Es wirkt immer eindrucksvoll, wenn ein Mensch die Pflicht dem Interesse vorzieht. Der Leibarzt des Kaisers Franz Josef war gestorben. Man empfahl dem Kaiser den jungen tüchtigen Militärarzt Dr. Kerzl als Nachfolger des verstorbenen Arztes. Der Kaiser bestellte ihn, um ihn kennenzulernen, auf einen bestimmten Tag um zehn Uhr zu sich. Die Stunde war längst vorüber und der Arzt war noch nicht erschienen. Der Kaiser bestand bei allen Angestellten am Kaiserhof auf genaue Pünktlichkeit. Der empfohlene Leibarzt traf beim Kaiser mit einer Stunde Verspätung ein. Er wurde vom Kaiser ungnädig empfangen: „Ich habe Sie für zehn Uhr bestellt“, rief ihm der Kaiser zu, „jetzt ist es elf Uhr. Ich habe keine Zeit mehr für Sie!“ Damit war der Arzt entlassen. Dieser blieb aber an der Tür stehen und sagte: „Majestät, ich hatte im Militärspital eine dringende Operation; es ging um ein Menschenleben.“ Überrascht blickte ihn der Kaiser an und fragte: „Wer war der Kranke, dem zuliebe Sie sich verspätet haben?“ „Ein einfacher Soldat vom 73. Infanterieregiment“, war die Antwort.
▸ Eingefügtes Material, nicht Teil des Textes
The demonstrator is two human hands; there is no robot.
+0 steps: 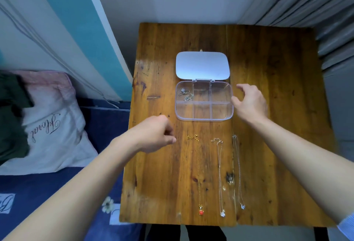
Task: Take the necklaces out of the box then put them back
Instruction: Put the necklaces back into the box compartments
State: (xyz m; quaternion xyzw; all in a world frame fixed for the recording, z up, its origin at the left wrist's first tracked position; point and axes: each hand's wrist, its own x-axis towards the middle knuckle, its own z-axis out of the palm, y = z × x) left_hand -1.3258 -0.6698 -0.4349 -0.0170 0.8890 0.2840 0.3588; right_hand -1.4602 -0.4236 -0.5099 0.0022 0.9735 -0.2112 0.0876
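Three necklaces (220, 175) lie out — box (204, 101) contents tangled, indistinct.

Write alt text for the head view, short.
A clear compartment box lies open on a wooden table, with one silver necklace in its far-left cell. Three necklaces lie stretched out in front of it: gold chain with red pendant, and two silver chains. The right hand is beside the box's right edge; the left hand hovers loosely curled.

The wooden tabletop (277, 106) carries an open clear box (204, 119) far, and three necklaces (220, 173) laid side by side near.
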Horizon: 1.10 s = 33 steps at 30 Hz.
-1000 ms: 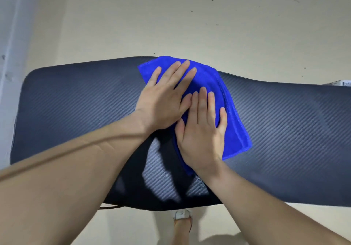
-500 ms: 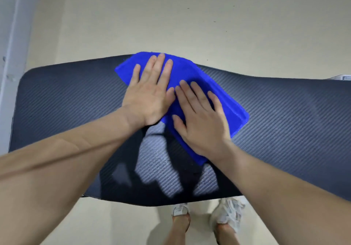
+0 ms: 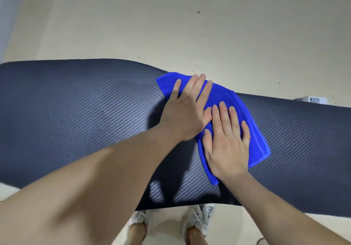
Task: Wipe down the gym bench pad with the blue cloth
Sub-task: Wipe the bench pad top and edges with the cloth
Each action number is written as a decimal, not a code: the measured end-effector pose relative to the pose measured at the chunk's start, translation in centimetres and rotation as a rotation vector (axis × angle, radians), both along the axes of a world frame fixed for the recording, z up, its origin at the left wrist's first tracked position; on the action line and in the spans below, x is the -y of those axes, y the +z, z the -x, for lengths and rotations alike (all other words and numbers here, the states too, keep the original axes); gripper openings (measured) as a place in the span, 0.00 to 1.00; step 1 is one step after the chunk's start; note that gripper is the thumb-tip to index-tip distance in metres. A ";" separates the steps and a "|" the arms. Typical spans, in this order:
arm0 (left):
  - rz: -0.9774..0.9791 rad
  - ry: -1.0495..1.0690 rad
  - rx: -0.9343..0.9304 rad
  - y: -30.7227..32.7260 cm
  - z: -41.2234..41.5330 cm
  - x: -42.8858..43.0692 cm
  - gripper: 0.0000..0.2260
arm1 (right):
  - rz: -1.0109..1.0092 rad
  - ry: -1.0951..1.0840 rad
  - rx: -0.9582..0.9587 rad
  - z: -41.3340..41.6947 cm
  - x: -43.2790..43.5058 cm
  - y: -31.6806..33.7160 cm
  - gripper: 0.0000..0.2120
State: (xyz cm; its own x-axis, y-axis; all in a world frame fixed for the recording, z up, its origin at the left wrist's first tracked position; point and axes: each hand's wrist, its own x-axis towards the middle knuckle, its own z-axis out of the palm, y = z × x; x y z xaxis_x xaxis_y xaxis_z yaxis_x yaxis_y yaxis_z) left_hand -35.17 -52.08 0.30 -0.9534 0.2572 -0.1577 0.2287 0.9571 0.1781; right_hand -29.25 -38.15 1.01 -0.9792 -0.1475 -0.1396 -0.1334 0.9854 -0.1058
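The black textured bench pad (image 3: 76, 115) runs across the view from left to right. A folded blue cloth (image 3: 254, 140) lies on it, right of the middle, reaching the pad's far edge. My left hand (image 3: 186, 111) presses flat on the cloth's far left part, fingers straight and pointing away from me. My right hand (image 3: 228, 142) lies flat on the cloth's near part, beside the left hand, fingers straight. The two hands touch at the thumb side.
Beige floor (image 3: 171, 26) lies beyond the pad. My feet in white shoes (image 3: 199, 224) stand just under the pad's near edge. A small white object (image 3: 311, 100) shows past the pad's far edge at the right.
Both hands and the cloth have slid to the right along the pad since half a second ago, and the cloth has turned a little. More bare pad now shows on the left.
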 end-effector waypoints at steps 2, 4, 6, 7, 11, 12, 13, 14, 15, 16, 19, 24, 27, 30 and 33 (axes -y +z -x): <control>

Da schaute der Kaiser diesem pflichttreuen Arzt, der seinen eigenen Aufstieg um dieses Menschenlebens willen aufs Spiel gesetzt hatte, warm ins Auge, schüttelte ihm herzlich die Hand und sagte: „Gut, Sie werden mein Leibarzt!“

Die menschliche Gesellschaft hat solche Menschen notwendig, die ihre Pflicht dem Interesse vorziehen. Aber die Pflicht muss eine „geheiligte Pflicht“ sein. KZ-Wächter von Auschwitz, die Häftlinge ermordet hatten, suchten sich vor Gericht mit den Worten zu entschuldigen: „Wir haben nur getan, was uns befohlen wurde. Das war unsere Pflicht!“ Darum ist es notwendig, dass die Zehn Gebote Gottes als Richtschnur für die Pflichterfüllung anerkannt werden. Die sittliche Pflicht ist nur dann eine Königin mit voller, unumschränkter Macht, wenn sie eine Königin von Gottes Gnaden ist.